## Exercise
Show every line from the entries that follow which holds the word "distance".

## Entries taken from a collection
-----

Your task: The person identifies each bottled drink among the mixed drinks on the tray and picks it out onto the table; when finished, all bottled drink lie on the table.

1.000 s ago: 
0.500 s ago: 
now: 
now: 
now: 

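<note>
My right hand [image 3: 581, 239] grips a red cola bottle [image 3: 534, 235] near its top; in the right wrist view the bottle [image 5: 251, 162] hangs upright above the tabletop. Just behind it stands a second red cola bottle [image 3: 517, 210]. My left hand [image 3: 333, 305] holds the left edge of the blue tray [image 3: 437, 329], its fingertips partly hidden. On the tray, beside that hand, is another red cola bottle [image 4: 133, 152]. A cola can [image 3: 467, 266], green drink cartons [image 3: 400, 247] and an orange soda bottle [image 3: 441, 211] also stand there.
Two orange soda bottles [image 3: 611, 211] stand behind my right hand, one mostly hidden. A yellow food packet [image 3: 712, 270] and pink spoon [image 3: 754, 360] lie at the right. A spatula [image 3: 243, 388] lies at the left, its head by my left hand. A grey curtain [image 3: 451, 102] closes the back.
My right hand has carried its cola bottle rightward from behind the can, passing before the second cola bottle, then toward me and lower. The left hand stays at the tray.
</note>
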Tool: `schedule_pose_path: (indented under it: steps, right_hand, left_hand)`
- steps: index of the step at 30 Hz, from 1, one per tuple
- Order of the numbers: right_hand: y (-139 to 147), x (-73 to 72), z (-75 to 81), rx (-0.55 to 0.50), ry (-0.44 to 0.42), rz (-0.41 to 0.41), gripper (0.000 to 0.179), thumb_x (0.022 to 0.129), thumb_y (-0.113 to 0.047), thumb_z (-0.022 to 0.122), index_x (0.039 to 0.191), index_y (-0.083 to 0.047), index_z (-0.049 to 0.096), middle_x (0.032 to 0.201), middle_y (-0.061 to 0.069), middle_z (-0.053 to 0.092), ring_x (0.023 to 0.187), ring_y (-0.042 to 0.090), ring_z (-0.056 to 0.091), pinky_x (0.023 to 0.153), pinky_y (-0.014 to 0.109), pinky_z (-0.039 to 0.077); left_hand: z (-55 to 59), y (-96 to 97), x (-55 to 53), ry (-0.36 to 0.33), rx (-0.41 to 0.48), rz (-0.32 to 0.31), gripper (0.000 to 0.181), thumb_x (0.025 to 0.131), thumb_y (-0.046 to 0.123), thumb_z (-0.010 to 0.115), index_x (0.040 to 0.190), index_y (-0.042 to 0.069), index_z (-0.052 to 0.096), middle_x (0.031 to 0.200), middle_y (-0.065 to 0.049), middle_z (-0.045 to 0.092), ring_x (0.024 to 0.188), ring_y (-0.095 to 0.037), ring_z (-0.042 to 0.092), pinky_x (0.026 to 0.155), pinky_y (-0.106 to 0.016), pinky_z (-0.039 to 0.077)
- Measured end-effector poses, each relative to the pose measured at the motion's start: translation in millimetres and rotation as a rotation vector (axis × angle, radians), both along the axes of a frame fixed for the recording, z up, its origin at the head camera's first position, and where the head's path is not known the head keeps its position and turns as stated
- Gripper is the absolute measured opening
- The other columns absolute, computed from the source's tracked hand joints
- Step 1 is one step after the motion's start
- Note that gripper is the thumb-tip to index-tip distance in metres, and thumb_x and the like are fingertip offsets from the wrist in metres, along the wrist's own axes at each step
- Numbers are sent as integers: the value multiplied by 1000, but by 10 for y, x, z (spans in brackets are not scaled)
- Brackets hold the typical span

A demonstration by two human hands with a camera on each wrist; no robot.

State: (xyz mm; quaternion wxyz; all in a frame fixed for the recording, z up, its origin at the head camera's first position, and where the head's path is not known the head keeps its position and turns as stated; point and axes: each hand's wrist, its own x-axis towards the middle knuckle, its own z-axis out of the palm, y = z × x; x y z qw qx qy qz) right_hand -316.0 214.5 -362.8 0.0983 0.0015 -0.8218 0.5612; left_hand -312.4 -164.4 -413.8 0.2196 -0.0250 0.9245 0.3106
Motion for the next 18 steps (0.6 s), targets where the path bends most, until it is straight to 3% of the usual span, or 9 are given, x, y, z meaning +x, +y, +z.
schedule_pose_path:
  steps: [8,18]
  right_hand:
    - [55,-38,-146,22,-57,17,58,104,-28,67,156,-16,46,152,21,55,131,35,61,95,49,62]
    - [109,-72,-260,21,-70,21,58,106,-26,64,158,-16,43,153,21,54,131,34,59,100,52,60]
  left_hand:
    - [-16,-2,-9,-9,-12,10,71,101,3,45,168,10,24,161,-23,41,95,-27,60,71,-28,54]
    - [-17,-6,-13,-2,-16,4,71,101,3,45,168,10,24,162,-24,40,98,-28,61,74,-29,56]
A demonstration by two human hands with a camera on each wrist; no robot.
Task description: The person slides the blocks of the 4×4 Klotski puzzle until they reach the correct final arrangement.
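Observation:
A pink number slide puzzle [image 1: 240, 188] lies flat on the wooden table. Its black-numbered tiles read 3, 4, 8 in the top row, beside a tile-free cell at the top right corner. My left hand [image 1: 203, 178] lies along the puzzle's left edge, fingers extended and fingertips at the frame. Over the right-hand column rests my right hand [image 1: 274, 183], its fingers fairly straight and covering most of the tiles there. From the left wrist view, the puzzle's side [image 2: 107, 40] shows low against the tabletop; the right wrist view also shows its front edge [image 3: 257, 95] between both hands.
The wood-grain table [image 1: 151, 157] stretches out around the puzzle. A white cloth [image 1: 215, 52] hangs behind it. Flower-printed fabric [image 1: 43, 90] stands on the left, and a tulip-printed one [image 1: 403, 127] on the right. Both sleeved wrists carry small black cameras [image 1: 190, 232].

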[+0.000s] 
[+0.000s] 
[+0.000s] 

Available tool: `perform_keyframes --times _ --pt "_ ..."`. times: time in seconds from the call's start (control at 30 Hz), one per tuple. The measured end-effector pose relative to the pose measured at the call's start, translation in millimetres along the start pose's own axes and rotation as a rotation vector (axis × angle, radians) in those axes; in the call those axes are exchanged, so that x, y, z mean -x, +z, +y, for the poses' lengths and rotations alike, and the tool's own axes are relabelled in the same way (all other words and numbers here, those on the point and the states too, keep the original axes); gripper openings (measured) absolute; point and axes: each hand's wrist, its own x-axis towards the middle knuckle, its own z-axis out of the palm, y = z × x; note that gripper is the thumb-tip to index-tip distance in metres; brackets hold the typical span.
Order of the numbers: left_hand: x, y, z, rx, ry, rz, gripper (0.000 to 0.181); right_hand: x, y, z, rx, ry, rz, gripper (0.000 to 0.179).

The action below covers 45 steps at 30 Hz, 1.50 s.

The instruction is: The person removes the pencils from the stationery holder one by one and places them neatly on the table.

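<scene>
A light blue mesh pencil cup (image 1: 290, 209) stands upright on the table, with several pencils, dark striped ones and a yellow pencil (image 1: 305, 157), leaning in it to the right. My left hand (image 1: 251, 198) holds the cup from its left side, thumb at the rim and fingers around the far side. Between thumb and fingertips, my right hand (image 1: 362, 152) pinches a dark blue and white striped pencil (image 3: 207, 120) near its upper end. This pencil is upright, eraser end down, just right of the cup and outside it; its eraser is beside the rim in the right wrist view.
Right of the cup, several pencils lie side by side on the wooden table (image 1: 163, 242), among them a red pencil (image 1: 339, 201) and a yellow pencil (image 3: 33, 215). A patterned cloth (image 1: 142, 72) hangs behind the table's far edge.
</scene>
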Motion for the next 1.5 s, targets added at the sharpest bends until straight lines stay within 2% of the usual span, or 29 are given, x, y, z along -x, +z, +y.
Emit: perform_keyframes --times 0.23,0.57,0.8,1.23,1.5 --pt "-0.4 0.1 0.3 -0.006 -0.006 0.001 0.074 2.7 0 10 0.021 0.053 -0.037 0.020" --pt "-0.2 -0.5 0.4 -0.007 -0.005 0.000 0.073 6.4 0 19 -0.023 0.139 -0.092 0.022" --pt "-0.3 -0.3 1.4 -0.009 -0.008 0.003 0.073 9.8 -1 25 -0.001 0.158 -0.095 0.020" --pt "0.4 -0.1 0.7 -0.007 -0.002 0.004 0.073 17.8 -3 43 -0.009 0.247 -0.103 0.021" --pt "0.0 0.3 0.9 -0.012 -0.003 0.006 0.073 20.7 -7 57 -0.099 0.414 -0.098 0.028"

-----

## Solution
- Note that gripper is the thumb-tip to index-tip distance in metres, and thumb_x and the like are fingertip offsets from the wrist in metres, along the wrist's own axes at each step
Available tool: `perform_keyframes --times _ --pt "_ ..."`. times: time in seconds from the call's start (control at 30 Hz), one per tuple. The measured end-effector pose relative to the pose measured at the call's start, translation in millimetres along the start pose's own axes and rotation as a rotation vector (axis × angle, radians) in those axes; in the call those axes are exchanged, so that x, y, z mean -x, +z, +y, for the poses' lengths and rotations alike, and the tool's own axes are relabelled in the same way (all other words and numbers here, those on the point and the states too, keep the original axes); gripper openings (measured) absolute; point and axes: each hand's wrist, its own x-axis towards the middle knuckle, its own z-axis out of the palm, y = z × x; note that gripper is the thumb-tip to index-tip distance in metres; brackets hold the typical span.

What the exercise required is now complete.